Accolade et grognement de ma part répondent à son ton léger. Ce qu’Arthur ne manque pas de noter. Il examine en deux coups d’œil la scène face à lui et son visage s’éclaire.
— Oh. D’accord. Mauvais voyage, peut-être ? Viens par ici. Quand nous serons dans mon humble demeure, tu seras égayé par la beauté de notre dépendance. Elle te rappellera ton sinistre appartement en plus… spacieux !
Il glousse, mais sa moquerie de bas étage ne m’atteint pas. J’ai l’habitude. Pourtant l’état de mes nerfs aurait pu affecter ma réaction. D’ailleurs, il va devoir m’aider à trouver un moyen de faire redescendre ma pression. Pourquoi pas en me laissant les clés de sa voiture, par exemple ? Je tends la main vers lui, et l’ouvre grand.
— Tes clés.
Arthur s’arrête de sourire, son visage se fige. Il hésite un long moment, scrutant les moindres détails de mon visage pour déceler un indice de mon humeur. Puis, il finit par comprendre que je ne plaisante pas. Malheureusement pour lui, la conduite est une des seules solutions efficaces pour me calmer. Mais les négociations s’annoncent rudes. Le regard de mon ami me foudroie sur place, ne laissant pas de chance à un dialogue.

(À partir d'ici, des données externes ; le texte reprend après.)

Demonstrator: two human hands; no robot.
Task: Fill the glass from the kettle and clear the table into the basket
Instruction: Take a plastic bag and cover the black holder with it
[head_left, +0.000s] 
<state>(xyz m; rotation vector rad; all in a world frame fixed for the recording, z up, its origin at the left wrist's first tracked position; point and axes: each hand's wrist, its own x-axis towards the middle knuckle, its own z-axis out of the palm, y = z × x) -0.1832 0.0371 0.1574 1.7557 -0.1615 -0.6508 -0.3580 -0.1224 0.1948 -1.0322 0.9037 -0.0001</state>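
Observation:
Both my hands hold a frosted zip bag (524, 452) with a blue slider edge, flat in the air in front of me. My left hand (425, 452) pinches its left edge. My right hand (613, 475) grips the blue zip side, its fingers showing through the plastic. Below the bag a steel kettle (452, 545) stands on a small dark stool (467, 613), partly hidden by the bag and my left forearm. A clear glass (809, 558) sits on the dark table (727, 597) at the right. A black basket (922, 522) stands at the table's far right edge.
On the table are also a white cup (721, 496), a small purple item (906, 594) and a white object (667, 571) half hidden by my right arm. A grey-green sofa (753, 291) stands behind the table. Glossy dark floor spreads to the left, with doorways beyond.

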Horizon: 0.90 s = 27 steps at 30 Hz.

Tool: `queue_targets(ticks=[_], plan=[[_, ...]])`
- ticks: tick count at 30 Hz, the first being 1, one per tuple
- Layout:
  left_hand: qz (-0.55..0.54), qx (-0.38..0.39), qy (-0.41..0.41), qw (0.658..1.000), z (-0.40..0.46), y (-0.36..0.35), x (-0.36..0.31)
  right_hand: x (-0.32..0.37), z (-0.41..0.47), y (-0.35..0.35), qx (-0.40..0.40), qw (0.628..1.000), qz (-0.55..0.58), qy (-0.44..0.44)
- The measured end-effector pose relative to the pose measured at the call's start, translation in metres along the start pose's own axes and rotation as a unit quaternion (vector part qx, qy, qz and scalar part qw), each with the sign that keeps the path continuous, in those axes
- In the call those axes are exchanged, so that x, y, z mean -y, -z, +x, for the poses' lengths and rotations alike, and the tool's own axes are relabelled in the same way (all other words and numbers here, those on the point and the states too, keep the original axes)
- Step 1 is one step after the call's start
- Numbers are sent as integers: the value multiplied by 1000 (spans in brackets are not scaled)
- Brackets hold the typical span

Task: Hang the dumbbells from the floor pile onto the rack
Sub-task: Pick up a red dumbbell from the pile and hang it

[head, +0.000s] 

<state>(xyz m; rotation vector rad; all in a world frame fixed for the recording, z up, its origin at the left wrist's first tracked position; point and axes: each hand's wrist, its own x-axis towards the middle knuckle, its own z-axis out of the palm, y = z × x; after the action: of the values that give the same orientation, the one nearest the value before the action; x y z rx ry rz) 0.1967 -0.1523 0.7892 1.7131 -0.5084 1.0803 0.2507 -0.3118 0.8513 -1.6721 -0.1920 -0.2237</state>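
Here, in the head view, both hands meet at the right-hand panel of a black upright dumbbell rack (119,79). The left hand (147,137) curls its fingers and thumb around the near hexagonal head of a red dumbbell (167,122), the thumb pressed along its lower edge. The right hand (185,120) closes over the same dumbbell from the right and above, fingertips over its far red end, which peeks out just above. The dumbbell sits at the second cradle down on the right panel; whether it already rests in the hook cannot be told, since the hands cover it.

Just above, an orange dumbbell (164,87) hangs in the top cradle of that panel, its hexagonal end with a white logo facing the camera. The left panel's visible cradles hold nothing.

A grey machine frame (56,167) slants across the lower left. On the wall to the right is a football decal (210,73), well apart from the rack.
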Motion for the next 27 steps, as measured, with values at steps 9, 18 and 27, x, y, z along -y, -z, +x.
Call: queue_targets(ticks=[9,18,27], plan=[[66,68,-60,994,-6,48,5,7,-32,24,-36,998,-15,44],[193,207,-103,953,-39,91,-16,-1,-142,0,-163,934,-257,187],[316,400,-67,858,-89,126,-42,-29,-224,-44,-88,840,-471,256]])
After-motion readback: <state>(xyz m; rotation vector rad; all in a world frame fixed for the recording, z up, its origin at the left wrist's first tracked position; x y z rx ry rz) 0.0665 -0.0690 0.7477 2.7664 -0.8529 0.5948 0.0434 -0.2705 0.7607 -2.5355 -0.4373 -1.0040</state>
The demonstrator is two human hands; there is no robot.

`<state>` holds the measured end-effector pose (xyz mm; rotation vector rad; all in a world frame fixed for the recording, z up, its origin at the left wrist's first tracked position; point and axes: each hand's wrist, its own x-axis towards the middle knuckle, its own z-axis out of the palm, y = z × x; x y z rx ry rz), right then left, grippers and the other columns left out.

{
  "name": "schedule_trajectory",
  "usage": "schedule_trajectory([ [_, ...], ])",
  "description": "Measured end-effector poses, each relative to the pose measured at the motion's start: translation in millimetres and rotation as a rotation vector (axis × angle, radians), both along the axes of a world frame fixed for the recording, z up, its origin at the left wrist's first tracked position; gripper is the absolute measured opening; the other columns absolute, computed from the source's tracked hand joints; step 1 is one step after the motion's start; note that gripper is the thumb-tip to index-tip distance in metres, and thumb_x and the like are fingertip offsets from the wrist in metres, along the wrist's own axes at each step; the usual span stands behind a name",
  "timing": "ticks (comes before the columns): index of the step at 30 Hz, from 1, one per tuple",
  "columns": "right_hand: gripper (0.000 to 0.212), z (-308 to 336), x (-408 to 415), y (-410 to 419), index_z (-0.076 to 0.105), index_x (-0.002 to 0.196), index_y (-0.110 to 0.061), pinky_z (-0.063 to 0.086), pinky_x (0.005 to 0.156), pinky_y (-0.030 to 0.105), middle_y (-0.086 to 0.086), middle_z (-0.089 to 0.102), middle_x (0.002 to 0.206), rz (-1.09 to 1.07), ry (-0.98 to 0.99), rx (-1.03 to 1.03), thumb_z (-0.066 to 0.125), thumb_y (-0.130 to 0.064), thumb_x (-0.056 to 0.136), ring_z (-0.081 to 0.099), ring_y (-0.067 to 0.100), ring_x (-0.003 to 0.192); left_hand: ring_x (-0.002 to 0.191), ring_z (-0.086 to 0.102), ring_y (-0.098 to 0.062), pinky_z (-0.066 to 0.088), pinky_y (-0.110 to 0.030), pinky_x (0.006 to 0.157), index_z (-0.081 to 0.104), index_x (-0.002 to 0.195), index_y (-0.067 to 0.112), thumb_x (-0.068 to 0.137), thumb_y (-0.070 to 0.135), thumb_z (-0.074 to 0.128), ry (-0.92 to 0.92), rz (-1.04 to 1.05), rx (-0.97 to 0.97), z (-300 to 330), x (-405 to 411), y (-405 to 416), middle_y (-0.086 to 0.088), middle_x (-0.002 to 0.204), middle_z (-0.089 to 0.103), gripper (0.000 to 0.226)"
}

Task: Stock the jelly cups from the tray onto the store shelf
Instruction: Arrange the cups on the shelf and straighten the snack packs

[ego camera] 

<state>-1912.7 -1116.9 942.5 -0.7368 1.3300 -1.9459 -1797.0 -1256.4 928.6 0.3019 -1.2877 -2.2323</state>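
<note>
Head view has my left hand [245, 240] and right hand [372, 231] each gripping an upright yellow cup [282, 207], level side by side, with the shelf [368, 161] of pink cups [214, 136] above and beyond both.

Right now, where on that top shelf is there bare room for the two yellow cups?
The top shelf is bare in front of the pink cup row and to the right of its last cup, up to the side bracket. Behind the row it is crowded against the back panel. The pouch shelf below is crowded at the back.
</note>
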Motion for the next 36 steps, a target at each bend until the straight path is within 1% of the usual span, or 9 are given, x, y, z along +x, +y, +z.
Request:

Pourtant, je force tentant de gagner la partie avec des supplications.
— S’il te plait, s’il te plait. Arthur… je t’en prie. Je t’en supplie même. Je veux juste me détendre un minimum pour me présenter en toute tranquillité devant Vanessa.
Pour toute réponse, j’ai le droit à un soupir de défaite et deux simples indications :
— Tu as intérêt de faire attention. Cette voiture, c’est la sienne.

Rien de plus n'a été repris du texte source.